Mensaje del 2 de noviembre de 2019 en Medjugorje, Bosnia-Herzegovina

“Queridos hijos: mi Hijo amado siempre ha orado y glorificado al Padre Celestial. Siempre le ha dicho todo a Él y ha confiado en Su voluntad. Es lo que ustedes, hijos míos, también deberían hacer, porque el Padre Celestial siempre escucha a sus hijos. Un corazón en un corazón – amor, luz y vida. El Padre Celestial se ha donado mediante un rostro humano, y ese rostro es el rostro de mi Hijo. Ustedes, apóstoles de mi amor, siempre deberían llevar el rostro de mi Hijo en sus corazones y en sus pensamientos. Deberían siempre pensar en Su amor y en Su sacrificio. Deberían orar de manera que siempre sientan Su presencia, porque, apóstoles de mi amor, esa es la forma de ayudar a todos aquellos que no conocen a Mi Hijo, que no han conocido Su amor. Hijos míos, lean el Libro del Evangelio que siempre es algo nuevo. Es lo que los une a mi Hijo quien nació para llevar palabras de vida a todos mis hijos y para sacrificarse por todos. Apóstoles de mi amor, guiados por el amor a mi Hijo, lleven amor y paz a todos sus hermanos. No juzguen a nadie. Amen a cada uno mediante el amor de mi Hijo. De esta manera, estarán cuidando su alma: es lo más precioso que les pertenece verdaderamente.
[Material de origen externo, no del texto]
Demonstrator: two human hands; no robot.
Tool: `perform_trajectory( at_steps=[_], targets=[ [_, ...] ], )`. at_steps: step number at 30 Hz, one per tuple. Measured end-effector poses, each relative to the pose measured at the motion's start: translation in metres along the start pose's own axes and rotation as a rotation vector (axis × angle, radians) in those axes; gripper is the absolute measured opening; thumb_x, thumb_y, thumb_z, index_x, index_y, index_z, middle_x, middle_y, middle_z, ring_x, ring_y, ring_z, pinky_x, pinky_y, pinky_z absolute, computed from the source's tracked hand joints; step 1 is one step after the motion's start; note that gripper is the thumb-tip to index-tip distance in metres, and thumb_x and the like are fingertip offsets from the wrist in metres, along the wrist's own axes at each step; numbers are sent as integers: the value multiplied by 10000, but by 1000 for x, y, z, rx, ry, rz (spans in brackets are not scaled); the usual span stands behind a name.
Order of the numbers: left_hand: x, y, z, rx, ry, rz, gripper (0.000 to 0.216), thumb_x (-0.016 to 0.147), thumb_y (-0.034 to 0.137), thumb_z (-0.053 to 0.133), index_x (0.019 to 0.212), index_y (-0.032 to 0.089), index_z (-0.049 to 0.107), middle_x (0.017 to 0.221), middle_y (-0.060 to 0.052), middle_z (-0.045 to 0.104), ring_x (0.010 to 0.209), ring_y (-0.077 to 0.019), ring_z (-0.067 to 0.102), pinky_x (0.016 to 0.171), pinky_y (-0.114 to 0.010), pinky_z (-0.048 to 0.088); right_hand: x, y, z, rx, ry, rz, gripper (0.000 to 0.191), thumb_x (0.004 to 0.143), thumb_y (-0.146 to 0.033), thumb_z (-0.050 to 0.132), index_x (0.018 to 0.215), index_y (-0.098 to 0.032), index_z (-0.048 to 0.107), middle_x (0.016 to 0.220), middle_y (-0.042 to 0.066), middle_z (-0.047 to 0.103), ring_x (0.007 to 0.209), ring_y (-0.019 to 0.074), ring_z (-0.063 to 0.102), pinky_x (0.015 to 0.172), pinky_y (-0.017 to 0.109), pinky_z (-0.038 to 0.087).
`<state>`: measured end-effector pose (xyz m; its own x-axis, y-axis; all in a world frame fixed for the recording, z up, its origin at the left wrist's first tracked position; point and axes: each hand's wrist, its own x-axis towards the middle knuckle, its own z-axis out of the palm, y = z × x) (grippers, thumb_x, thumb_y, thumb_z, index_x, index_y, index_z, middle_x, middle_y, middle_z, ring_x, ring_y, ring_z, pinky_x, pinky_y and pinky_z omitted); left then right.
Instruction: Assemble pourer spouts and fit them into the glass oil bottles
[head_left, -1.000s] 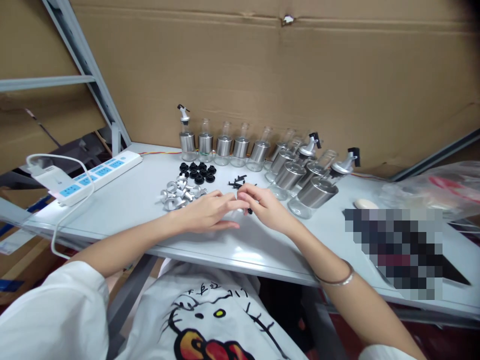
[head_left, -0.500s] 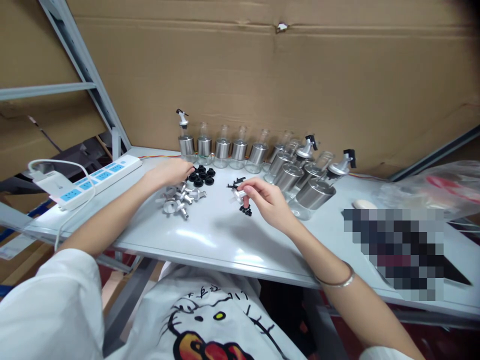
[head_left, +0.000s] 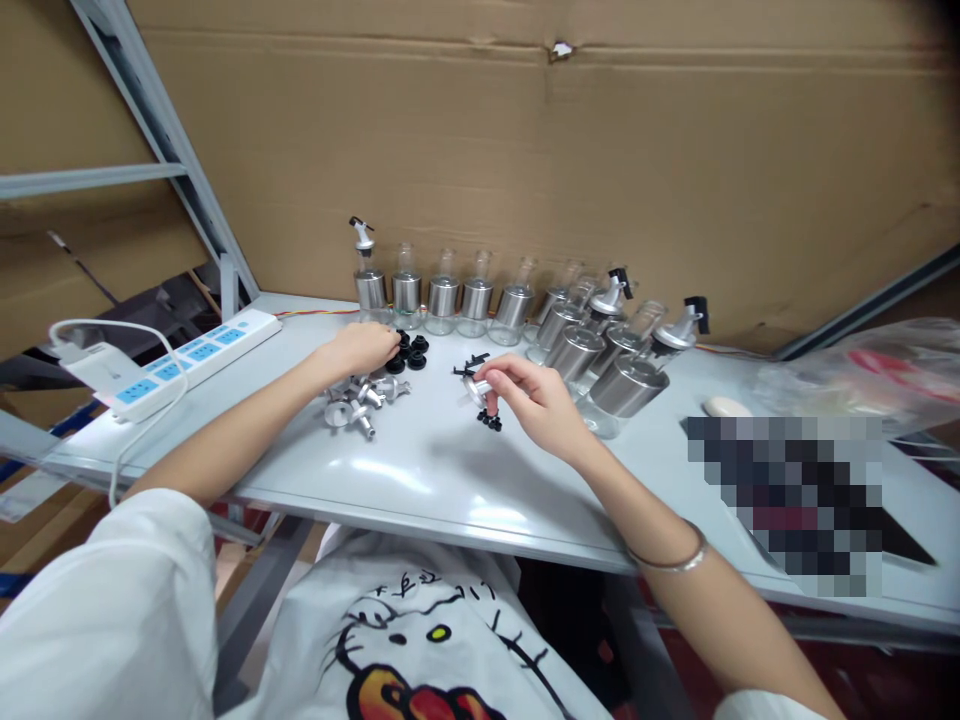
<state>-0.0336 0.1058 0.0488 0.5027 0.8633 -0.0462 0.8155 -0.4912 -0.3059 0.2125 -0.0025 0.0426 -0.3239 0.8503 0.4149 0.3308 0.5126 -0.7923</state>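
Observation:
My left hand (head_left: 364, 348) reaches over a pile of silver metal spouts (head_left: 358, 404) and has its fingers curled on the group of black round caps (head_left: 412, 352); what its fingertips hold is hidden. My right hand (head_left: 529, 396) pinches a small silver spout piece (head_left: 475, 387) just above the table, beside a few small black plugs (head_left: 490, 421) and black levers (head_left: 470, 364). Both hands are over the white table (head_left: 420, 470).
A row of glass bottles with steel sleeves (head_left: 442, 298) stands along the cardboard wall; more (head_left: 626, 380) lean at the right, some with pourers fitted. A white power strip (head_left: 184, 358) lies at the left. A plastic bag (head_left: 870, 380) and a white oval object (head_left: 724, 407) are at the right.
My left hand left the right hand at the table's middle and moved up-left to the black caps. My right hand lifted slightly with the silver piece.

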Motion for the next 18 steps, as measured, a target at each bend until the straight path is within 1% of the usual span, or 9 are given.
perform_trajectory(
  at_steps=[5, 6, 8, 10, 12, 14, 16, 18],
  targets=[
    [-2, 1, -8, 24, -7, 58, 282, 923, 211, 379, 914, 112, 642, 948, -130, 680, 858, -217, 652, 682, -263, 436, -1, -2, 0, 5, 16, -11, 292, 934, -422, 479, 873, -170, 613, 570, -12, 602, 573, 129, 566, 608, 268, 424],
    [-2, 0, -11, 25, 9, 75, 264, 912, 200, 393, 893, 110, 641, 928, -125, 677, 839, -210, 647, 684, -262, 433, -1, -2, 0, 4, 26, -13, 297, 932, -429, 484, 868, -171, 616, 569, -14, 602, 575, 129, 566, 613, 270, 425],
    [-5, -2, -17, -6, 80, 106, 236, 896, 181, 410, 844, 114, 630, 878, -107, 662, 781, -190, 628, 669, -258, 421, 0, -2, -1, 2, 73, -13, 301, 927, -442, 498, 857, -174, 617, 571, -18, 602, 578, 128, 563, 621, 273, 423],
    [-11, 0, -23, -115, 187, 153, 211, 891, 183, 423, 805, 127, 608, 831, -79, 633, 724, -163, 593, 639, -246, 404, 0, -1, -1, 21, 157, -11, 299, 921, -451, 513, 840, -181, 613, 570, -23, 598, 582, 126, 562, 640, 278, 426],
    [-21, 10, -28, -297, 295, 245, 188, 892, 207, 440, 784, 142, 579, 787, -48, 597, 674, -135, 548, 611, -231, 389, 1, 0, -1, 74, 255, -11, 300, 919, -461, 519, 825, -189, 602, 557, -32, 584, 565, 121, 558, 647, 283, 435],
    [-33, 26, -29, -502, 383, 366, 175, 895, 233, 449, 775, 157, 551, 746, -23, 564, 634, -115, 505, 597, -219, 382, 2, 0, -1, 153, 337, -17, 310, 905, -488, 535, 798, -200, 576, 549, -40, 571, 523, 114, 550, 615, 281, 446],
    [-45, 45, -26, -654, 444, 476, 161, 897, 229, 439, 779, 169, 531, 734, -12, 541, 614, -106, 479, 585, -216, 381, 3, -1, -1, 236, 392, -17, 335, 859, -531, 583, 762, -215, 535, 548, -46, 564, 483, 111, 544, 559, 274, 452],
    [-53, 61, -20, -749, 517, 522, 158, 901, 214, 426, 770, 179, 508, 739, -12, 526, 620, -108, 471, 584, -221, 385, 3, -3, -2, 301, 398, -5, 374, 796, -564, 644, 736, -223, 503, 549, -50, 567, 466, 109, 546, 526, 268, 459]
  ],
)
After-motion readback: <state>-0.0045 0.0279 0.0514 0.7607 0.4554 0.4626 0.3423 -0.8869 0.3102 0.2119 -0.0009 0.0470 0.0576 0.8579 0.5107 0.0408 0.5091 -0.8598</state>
Les doy las gracias.”

Message 2 November 2019

“Dear children, My beloved Son always prayed and glorified the Heavenly Father. He always said everything to Him and trusted in His will. This is what you, my children, should also do, because the Heavenly Father always listens to His children. One heart in one heart – love, light and life. The Heavenly Father gave Himself through a human face, and this face is the face of my Son. You, apostles of my love, you should always carry the face of my Son in your hearts and your thoughts. You should always think of His love and His sacrifice. You should pray to always feel His presence, because, apostles of my love, that is the way for you to help all those who do not know my Son, who have not come to know His love. My children, read the book of the Gospel. It is always something new, it is what binds you to my Son who was born to bring the words of life to all of my children and to sacrifice Himself for all. Apostles of my love, carried by the love for my Son, bring love and peace to all of your brothers. Judge no one. Love everyone according to the love for my Son. In this way, you will also be caring for your soul, and it [your soul] is that which is most precious, which truly belongs to you. Thank you.”